What needs to be done.
The required output is an exact restatement of the lines, starting with the one that contains "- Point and" and finishing with the last line of the listing. It contains no pictures.

-------------------------

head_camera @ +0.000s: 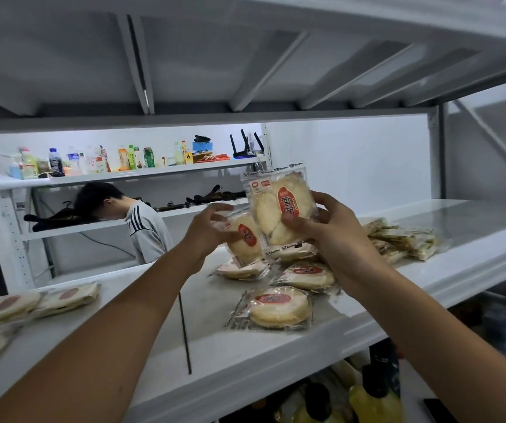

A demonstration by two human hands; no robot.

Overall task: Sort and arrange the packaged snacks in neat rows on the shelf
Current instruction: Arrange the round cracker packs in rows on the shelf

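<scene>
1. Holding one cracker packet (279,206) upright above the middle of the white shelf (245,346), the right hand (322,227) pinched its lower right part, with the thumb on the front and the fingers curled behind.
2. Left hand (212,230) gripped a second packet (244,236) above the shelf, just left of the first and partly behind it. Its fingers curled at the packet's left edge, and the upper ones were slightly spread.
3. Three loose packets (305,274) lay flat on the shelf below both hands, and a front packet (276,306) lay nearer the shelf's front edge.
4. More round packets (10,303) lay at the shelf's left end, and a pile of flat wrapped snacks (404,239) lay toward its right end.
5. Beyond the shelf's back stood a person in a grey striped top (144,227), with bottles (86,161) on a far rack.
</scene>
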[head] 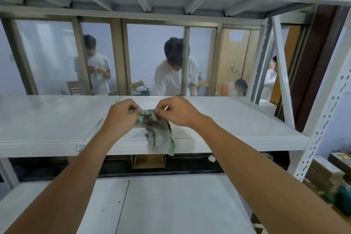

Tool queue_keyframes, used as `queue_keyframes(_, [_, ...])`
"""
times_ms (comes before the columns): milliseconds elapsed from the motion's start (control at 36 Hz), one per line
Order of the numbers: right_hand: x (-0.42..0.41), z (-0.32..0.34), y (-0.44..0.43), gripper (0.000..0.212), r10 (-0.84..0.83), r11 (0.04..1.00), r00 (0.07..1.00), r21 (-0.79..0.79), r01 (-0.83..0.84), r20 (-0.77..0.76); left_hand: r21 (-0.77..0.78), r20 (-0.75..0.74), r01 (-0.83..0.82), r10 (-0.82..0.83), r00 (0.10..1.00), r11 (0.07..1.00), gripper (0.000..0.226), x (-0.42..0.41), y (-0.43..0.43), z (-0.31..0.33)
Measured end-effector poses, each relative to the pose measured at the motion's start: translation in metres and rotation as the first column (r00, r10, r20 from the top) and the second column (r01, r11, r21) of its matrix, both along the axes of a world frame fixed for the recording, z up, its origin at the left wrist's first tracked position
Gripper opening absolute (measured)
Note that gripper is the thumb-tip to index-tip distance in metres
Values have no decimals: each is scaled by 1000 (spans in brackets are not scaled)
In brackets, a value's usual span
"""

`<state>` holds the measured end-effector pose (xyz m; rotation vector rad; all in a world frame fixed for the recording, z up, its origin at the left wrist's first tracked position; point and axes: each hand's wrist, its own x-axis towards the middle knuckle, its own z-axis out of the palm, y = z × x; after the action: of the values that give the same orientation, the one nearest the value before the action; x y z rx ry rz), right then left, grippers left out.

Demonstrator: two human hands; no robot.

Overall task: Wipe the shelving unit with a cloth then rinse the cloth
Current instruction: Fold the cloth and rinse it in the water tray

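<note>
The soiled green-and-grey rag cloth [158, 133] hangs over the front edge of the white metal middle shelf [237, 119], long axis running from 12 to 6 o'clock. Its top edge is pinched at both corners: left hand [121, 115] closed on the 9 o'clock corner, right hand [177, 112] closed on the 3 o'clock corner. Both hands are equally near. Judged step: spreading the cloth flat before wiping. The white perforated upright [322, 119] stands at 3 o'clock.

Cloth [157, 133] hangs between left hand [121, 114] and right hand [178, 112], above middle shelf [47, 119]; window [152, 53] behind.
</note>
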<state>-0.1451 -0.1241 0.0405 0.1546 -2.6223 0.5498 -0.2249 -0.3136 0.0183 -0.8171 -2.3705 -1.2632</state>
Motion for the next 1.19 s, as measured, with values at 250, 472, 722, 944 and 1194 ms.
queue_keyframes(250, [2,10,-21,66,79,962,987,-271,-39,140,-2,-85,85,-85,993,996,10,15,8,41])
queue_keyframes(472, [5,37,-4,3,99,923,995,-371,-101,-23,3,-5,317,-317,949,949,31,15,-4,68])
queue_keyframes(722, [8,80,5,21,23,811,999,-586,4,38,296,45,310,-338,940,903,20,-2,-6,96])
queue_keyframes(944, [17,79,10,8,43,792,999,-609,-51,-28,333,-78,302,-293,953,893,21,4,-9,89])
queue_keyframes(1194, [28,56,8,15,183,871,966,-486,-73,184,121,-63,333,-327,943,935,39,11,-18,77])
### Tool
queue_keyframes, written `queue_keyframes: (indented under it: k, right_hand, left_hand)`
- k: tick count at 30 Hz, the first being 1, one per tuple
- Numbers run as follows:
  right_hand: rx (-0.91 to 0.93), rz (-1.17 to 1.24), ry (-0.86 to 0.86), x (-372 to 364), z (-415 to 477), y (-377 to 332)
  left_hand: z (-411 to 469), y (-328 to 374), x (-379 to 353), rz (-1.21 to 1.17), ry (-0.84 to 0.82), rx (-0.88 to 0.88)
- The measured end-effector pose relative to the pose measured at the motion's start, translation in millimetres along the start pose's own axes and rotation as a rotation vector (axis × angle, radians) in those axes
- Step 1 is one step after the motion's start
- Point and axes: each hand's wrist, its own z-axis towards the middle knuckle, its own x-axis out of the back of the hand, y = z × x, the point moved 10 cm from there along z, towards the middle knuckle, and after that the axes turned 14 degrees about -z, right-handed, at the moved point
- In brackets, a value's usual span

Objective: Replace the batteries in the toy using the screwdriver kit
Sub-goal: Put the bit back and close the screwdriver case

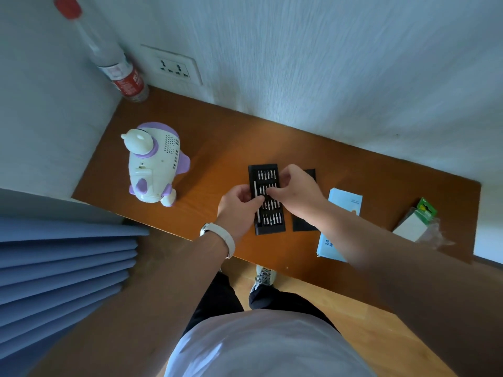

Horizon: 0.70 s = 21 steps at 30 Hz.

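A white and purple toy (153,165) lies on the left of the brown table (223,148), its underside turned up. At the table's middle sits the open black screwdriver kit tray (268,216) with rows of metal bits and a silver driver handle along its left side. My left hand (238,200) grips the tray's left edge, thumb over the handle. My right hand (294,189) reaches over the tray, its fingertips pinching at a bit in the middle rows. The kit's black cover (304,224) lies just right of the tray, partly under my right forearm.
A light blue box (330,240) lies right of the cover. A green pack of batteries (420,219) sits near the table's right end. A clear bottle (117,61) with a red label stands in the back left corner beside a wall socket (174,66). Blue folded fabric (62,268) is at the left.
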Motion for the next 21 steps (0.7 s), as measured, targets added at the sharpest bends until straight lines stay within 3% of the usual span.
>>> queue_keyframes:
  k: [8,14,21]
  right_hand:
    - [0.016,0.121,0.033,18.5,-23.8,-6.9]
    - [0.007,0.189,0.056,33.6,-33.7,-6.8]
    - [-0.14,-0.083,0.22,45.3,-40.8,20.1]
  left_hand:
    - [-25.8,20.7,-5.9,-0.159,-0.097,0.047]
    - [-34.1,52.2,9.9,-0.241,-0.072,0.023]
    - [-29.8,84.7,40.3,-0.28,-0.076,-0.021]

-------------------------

Completed task.
- Point and axes: each hand's wrist, its own z-axis towards the middle knuckle, its own x-axis out of the back of the hand, y = z × x, the point moved 10 cm from there along z, towards the middle knuckle, and after that the axes turned 14 degrees about -z, right-handed, at the moved point
- In brackets, a value's usual span

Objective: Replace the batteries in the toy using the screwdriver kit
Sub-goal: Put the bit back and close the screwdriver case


Horizon: 0.70 s = 21 steps at 30 Hz.

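A white and purple toy (153,165) lies on the left of the brown table (223,148), its underside turned up. At the table's middle sits the open black screwdriver kit tray (268,216) with rows of metal bits and a silver driver handle along its left side. My left hand (238,200) grips the tray's left edge, thumb over the handle. My right hand (294,189) reaches over the tray, its fingertips pinching at a bit in the middle rows. The kit's black cover (304,224) lies just right of the tray, partly under my right forearm.
A light blue box (330,240) lies right of the cover. A green pack of batteries (420,219) sits near the table's right end. A clear bottle (117,61) with a red label stands in the back left corner beside a wall socket (174,66). Blue folded fabric (62,268) is at the left.
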Motion for the next 21 steps (0.7 s), as measured, targets added at the sharpest bends until straight lines stay within 3% of the usual span.
>>> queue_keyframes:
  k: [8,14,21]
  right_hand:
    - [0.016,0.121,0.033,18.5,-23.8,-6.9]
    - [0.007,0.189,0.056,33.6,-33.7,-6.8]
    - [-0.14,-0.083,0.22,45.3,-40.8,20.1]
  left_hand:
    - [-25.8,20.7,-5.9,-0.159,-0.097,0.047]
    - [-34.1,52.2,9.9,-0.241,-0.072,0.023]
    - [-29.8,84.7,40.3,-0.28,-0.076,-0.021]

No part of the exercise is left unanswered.